Ella se volvió y exclamó:
«¡Rabbuní!», que en hebreo significa “maestro”.
Jesús le dijo:
«Déjame ya, porque todavía no he subido al Padre. Ve a decir a mis hermanos: “Subo a mi Padre y su Padre, a mi Dios y su Dios”».
María Magdalena se fue a ver a los discípulos para decirles que había visto al Señor y para darles su mensaje.

domingo, 21 de julio de 2019

Fundados en la escucha de la Palabra...


Domingo XVI del tiempo Ordinario
Jesús da más importancia a la escucha de la Palabra que al estar centrado únicamente en las ocupaciones de cada día. Las dos cosas se complementan, pero es verdad que en ocasiones nos afanamos tanto en el servicio que olvidamos lo esencial, la escucha de la Palabra. La vida del cristiano se asienta en la escucha de la Palabra de Dios. Fruto de esa escucha surge el amor a Dios y al prójimo.

Lc 10,38-42
En aquel tiempo, entró Jesús en una aldea, y una mujer llamada Marta lo recibió en su casa.
Esta tenía una hermana llamada María, que, sentada a los pies del Señor, escuchaba su palabra.
Y Marta se multiplicaba para dar abasto con el servicio; hasta que se paró y dijo:
–Señor, ¿no te importa que mi hermana me haya dejado sola con el servicio? Dile que me eche una mano.
Pero el Señor le contestó:
–Marta, Marta: andas inquieta y nerviosa con tantas cosas: sólo una es necesaria. María ha escogido la parte mejor, y no se la quitarán.

sábado, 20 de julio de 2019

Mirad a mi siervo...


En Jesús se cumplen los designios salvíficos de Dios para con los hombres.
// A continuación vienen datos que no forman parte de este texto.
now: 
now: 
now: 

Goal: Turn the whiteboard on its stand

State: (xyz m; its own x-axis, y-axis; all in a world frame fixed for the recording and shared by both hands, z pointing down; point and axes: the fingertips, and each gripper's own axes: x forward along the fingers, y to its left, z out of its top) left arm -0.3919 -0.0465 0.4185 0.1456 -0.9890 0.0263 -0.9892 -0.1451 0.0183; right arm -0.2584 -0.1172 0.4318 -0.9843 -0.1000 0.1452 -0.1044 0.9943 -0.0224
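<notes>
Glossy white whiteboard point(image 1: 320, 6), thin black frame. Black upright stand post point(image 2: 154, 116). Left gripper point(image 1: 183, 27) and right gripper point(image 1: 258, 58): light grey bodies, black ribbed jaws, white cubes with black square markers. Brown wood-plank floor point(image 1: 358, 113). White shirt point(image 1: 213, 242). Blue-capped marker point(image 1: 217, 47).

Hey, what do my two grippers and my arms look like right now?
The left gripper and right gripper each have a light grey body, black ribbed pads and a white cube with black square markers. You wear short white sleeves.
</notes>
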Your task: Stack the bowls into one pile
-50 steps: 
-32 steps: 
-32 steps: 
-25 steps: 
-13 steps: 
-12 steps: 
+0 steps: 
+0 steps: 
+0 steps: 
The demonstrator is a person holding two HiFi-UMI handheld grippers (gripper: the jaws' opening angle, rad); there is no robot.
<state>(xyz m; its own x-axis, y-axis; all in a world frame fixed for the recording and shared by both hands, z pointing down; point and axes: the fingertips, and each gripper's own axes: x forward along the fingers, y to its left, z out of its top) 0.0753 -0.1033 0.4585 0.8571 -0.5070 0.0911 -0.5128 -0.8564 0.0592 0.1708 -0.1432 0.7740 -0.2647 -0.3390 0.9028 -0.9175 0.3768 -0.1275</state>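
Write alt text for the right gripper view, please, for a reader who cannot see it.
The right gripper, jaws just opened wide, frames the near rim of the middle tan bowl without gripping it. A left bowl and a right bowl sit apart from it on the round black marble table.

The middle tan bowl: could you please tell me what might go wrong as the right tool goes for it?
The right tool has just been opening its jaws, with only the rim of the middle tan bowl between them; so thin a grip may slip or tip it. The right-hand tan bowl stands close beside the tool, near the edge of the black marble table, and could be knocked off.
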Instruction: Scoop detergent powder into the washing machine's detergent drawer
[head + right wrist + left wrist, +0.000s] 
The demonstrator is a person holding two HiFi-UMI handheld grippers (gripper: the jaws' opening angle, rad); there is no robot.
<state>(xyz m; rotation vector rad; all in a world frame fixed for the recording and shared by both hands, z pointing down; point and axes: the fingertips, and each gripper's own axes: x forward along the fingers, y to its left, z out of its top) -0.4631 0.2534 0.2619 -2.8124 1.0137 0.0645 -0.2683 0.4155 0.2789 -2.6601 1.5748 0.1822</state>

El siervo que sufre, pero que será reconfortado por Dios es el signo de la salvación de Dios. El grano que muere para dar vida.

Mt 12,14-21
En aquel tiempo, los fariseos, al salir, planearon el modo de acabar con Jesús.
Pero Jesús se enteró, se marchó de allí y muchos le siguieron.
El los curó a todos, mandándoles que no lo descubrieran.
Así se cumplió lo que dijo el profeta Isaías:
«Mirad a mi siervo,
mi elegido, mi amado, mi predilecto.
Sobre él he puesto mi espíritu
para que anuncie el derecho a las naciones.
No porfiará, no gritará, no voceará por las calles.
La caña cascada no la quebrará,
el pabilo vacilante no lo apagará,
hasta implantar el derecho;
en su nombre esperarán las naciones».